Return the complete listing exactly as it reads, with each picture removed.

__Information provided__:
§
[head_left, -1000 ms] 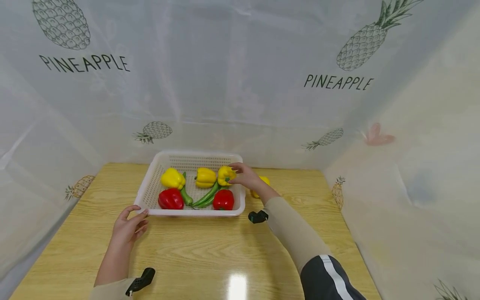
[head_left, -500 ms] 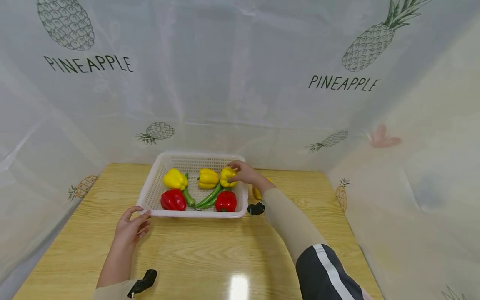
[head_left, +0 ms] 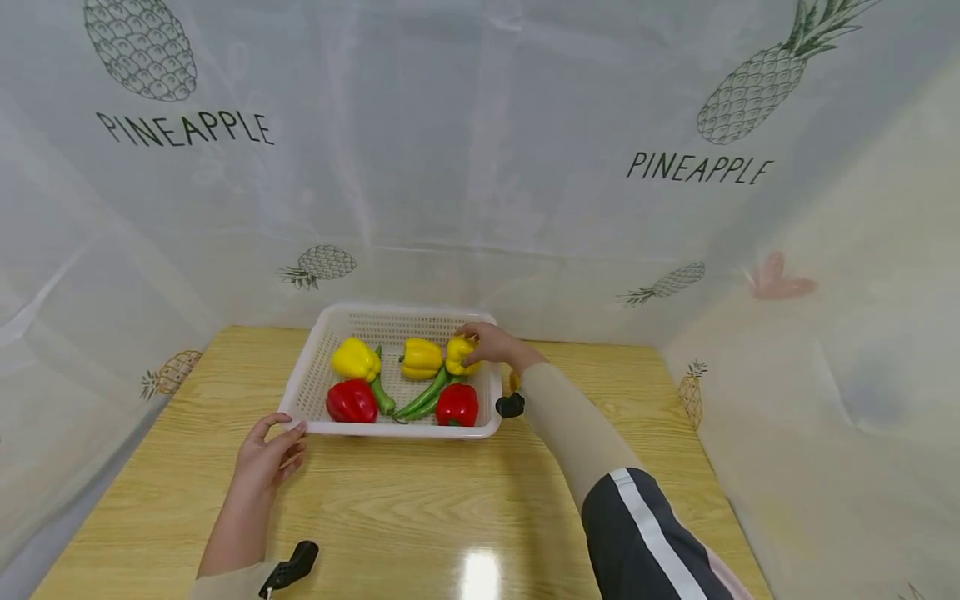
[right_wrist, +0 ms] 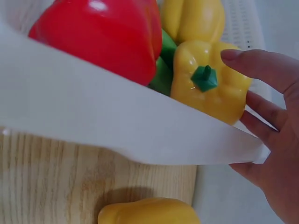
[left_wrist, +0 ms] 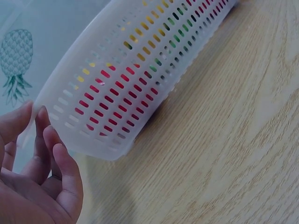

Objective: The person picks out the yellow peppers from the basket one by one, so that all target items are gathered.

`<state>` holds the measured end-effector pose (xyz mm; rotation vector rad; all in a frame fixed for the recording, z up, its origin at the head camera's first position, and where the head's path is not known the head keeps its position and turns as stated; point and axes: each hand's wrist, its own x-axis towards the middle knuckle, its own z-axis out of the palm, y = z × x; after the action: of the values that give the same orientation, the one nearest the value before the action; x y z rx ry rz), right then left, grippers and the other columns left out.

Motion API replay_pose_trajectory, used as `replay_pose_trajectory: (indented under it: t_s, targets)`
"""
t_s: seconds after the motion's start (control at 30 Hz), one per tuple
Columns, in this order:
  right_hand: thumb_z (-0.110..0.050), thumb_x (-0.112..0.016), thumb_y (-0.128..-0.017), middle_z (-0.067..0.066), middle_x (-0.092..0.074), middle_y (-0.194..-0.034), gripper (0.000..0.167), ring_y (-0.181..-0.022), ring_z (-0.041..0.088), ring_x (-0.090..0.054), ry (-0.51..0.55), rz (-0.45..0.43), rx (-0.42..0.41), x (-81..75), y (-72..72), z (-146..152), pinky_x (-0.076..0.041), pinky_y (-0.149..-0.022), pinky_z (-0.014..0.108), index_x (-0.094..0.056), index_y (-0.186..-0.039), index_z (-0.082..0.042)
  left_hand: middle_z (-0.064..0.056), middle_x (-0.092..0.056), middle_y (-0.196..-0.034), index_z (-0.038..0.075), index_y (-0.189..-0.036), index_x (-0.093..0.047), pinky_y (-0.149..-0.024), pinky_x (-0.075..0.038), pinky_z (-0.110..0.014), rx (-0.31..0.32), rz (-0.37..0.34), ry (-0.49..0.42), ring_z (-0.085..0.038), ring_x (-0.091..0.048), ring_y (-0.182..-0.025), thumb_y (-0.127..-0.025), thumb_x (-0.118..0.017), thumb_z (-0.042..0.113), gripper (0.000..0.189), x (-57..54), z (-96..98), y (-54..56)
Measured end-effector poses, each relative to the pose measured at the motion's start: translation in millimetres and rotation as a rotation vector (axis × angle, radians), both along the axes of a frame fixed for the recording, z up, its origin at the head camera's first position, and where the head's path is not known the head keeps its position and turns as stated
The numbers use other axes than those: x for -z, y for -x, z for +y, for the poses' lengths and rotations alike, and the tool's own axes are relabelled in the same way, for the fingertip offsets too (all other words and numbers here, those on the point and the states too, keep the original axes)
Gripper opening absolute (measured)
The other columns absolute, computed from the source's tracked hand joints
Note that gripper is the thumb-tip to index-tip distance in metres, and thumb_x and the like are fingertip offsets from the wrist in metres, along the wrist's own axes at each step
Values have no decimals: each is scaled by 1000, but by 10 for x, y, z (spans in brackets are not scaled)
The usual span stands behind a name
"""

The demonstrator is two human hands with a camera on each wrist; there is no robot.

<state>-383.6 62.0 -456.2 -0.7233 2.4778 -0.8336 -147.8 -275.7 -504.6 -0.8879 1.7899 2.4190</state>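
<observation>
Wears at right a long, plain beige sleeve [head_left: 573,429]. Shows higher up, after it, a dark, almost black sleeve part [head_left: 603,521], with one broad white stripe [head_left: 654,533] and a pale pink edge [head_left: 726,575]. Wears at left a beige cuff [head_left: 228,583], only partly visible. Bears a stubby black device [head_left: 510,406] at right, and a longer black device [head_left: 291,568] at left.

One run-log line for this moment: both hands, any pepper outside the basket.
left hand: pinches basket rim | right hand: holds yellow pepper inside basket | outside: another yellow pepper, partly seen, on table
</observation>
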Motion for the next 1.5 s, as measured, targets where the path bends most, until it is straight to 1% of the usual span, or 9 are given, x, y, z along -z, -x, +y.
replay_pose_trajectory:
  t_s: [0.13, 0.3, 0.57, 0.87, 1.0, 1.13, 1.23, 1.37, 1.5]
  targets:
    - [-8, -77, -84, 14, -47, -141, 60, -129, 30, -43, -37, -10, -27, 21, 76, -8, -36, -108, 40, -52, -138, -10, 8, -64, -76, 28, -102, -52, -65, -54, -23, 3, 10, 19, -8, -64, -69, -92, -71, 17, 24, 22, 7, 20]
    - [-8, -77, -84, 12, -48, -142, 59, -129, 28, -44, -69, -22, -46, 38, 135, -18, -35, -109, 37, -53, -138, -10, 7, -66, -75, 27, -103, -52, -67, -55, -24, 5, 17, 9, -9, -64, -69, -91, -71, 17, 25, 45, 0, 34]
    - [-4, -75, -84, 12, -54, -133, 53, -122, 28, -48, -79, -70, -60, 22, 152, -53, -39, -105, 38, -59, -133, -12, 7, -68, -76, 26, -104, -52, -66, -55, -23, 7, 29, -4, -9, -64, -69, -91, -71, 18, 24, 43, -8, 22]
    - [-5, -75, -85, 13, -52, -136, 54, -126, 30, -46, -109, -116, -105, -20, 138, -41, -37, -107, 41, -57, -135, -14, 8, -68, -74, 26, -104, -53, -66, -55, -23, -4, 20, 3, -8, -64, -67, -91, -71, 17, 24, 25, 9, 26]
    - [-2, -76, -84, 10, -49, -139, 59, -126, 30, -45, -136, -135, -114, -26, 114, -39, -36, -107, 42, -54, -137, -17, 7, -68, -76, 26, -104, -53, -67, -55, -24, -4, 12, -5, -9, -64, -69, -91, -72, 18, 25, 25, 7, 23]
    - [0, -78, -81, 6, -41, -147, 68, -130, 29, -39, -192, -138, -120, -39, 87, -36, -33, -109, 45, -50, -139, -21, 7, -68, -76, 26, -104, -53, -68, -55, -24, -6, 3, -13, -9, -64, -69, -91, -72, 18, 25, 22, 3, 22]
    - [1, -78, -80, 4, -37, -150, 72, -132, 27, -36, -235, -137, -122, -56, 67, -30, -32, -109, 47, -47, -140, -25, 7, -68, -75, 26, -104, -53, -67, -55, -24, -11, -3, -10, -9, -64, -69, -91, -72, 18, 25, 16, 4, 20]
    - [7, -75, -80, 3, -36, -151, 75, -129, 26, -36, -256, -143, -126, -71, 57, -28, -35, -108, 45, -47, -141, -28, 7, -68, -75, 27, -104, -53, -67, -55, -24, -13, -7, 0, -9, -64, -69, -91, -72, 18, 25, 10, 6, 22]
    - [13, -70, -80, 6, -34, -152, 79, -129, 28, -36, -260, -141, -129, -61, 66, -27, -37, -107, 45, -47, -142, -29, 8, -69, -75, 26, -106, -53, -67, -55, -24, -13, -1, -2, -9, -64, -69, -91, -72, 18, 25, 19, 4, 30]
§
__Task answer__:
[head_left, -1000 ms] 
[head_left, -500 ms] 
[head_left, +0 ms] 
[right_wrist, +0 ms] 
[left_wrist, +0 ms] 

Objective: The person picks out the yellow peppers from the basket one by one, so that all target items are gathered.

`<state>` holds the measured end-effector pose (xyz mm; rotation vector rad; all in a frame fixed for the recording, z up, its origin at the head camera's first position, and where the head's path is not known the head keeps its position and turns as stated; point and axes: each hand's wrist, its own x-axis towards the middle knuckle, its own z-axis out of the palm, y = z × x; after the action: of the values that give the same orientation, the one nearest the value before the action; x y z rx ry rz), right then left, grippers and the other columns left out.

Motion API replay_pose_trajectory, used as `replay_pose_trajectory: (indented under it: t_s, targets)`
"""
t_s: seconds after the motion's start (control at 30 Hz), one per tuple
Columns, in this order:
  right_hand: thumb_z (-0.110..0.050), thumb_x (-0.112..0.016), thumb_y (-0.128..-0.017), middle_z (-0.067..0.066), middle_x (-0.092..0.074), middle_y (-0.194..-0.034), gripper (0.000..0.167), ring_y (-0.181..-0.022), ring_z (-0.041..0.088), ring_x (-0.090..0.054), ry (-0.51..0.55), rz (-0.45..0.43), rx (-0.42..0.41), x (-81..75), y (-72..72), z (-146..152), pinky_x (-0.076..0.041), pinky_y (-0.149..-0.022), pinky_z (-0.014..0.108), index_x (-0.094..0.056), index_y (-0.186..-0.039), index_z (-0.082..0.042)
  left_hand: middle_z (-0.064..0.056), middle_x (-0.092..0.056), middle_y (-0.196..-0.034), index_z (-0.038..0.075), index_y (-0.189..-0.036), index_x (-0.093..0.047), pinky_y (-0.149..-0.024), pinky_x (-0.075..0.038), pinky_z (-0.110..0.014), rx (-0.31..0.32), rz (-0.37..0.34), ry (-0.49..0.42), ring_z (-0.085..0.038), ring_x (-0.091..0.048), ring_y (-0.182..-0.025), thumb_y (-0.127..-0.025), thumb_x (-0.118..0.017), thumb_z (-0.042..0.113), gripper (0.000..0.189), x (-57..54), z (-96..98), y (-54..56)
Measured end-effector poses, each relative to the pose measured at the motion's start: translation in millimetres and rotation as a rotation vector (axis × angle, radians), both along the axes of a frame fixed for the recording, z up, its origin at the head camera's first position, and where the head's path is not known the head keeps its position and turns as stated
The numbers use other axes than those: x for -z, y for -x, z for +y, for the poses' lengths and rotations alike, and the tool's own axes are relabelled in the same way, for the fingertip offsets too (all other words and numbers here, those on the point and the states too, keep the original axes)
Gripper opening absolute (measured)
The other columns absolute, computed from the source's tracked hand joints
Note that gripper is the thumb-tip to index-tip distance in metres, and thumb_x and the like are fingertip offsets from the wrist in metres, along the wrist's own axes at each step
Values have no decimals: each is scaled by 1000, but by 10 for x, y, z (spans in brackets are not scaled)
The usual span stands behind a name
"""

The demonstrator is two human hands with a camera on each wrist; there is no robot.

<state>-383.6 62.0 -456.2 -0.7233 2.4778 -0.8336 -147.8 -275.7 -504.6 -0.8879 1.7899 2.4190</state>
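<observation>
Wears at right a long, plain beige sleeve [head_left: 573,429]. Shows higher up, after it, a dark, almost black sleeve part [head_left: 603,521], with one broad white stripe [head_left: 654,533] and a pale pink edge [head_left: 726,575]. Wears at left a beige cuff [head_left: 228,583], only partly visible. Bears a stubby black device [head_left: 510,406] at right, and a longer black device [head_left: 291,568] at left.

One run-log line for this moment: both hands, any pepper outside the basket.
left hand: pinches basket rim | right hand: holds yellow pepper inside basket | outside: another yellow pepper, partly seen, on table
</observation>
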Motion for the next 1.5 s, as measured, targets where the path bends most, until it is straight to 1% of the usual span, or 9 are given, x, y, z along -z, -x, +y.
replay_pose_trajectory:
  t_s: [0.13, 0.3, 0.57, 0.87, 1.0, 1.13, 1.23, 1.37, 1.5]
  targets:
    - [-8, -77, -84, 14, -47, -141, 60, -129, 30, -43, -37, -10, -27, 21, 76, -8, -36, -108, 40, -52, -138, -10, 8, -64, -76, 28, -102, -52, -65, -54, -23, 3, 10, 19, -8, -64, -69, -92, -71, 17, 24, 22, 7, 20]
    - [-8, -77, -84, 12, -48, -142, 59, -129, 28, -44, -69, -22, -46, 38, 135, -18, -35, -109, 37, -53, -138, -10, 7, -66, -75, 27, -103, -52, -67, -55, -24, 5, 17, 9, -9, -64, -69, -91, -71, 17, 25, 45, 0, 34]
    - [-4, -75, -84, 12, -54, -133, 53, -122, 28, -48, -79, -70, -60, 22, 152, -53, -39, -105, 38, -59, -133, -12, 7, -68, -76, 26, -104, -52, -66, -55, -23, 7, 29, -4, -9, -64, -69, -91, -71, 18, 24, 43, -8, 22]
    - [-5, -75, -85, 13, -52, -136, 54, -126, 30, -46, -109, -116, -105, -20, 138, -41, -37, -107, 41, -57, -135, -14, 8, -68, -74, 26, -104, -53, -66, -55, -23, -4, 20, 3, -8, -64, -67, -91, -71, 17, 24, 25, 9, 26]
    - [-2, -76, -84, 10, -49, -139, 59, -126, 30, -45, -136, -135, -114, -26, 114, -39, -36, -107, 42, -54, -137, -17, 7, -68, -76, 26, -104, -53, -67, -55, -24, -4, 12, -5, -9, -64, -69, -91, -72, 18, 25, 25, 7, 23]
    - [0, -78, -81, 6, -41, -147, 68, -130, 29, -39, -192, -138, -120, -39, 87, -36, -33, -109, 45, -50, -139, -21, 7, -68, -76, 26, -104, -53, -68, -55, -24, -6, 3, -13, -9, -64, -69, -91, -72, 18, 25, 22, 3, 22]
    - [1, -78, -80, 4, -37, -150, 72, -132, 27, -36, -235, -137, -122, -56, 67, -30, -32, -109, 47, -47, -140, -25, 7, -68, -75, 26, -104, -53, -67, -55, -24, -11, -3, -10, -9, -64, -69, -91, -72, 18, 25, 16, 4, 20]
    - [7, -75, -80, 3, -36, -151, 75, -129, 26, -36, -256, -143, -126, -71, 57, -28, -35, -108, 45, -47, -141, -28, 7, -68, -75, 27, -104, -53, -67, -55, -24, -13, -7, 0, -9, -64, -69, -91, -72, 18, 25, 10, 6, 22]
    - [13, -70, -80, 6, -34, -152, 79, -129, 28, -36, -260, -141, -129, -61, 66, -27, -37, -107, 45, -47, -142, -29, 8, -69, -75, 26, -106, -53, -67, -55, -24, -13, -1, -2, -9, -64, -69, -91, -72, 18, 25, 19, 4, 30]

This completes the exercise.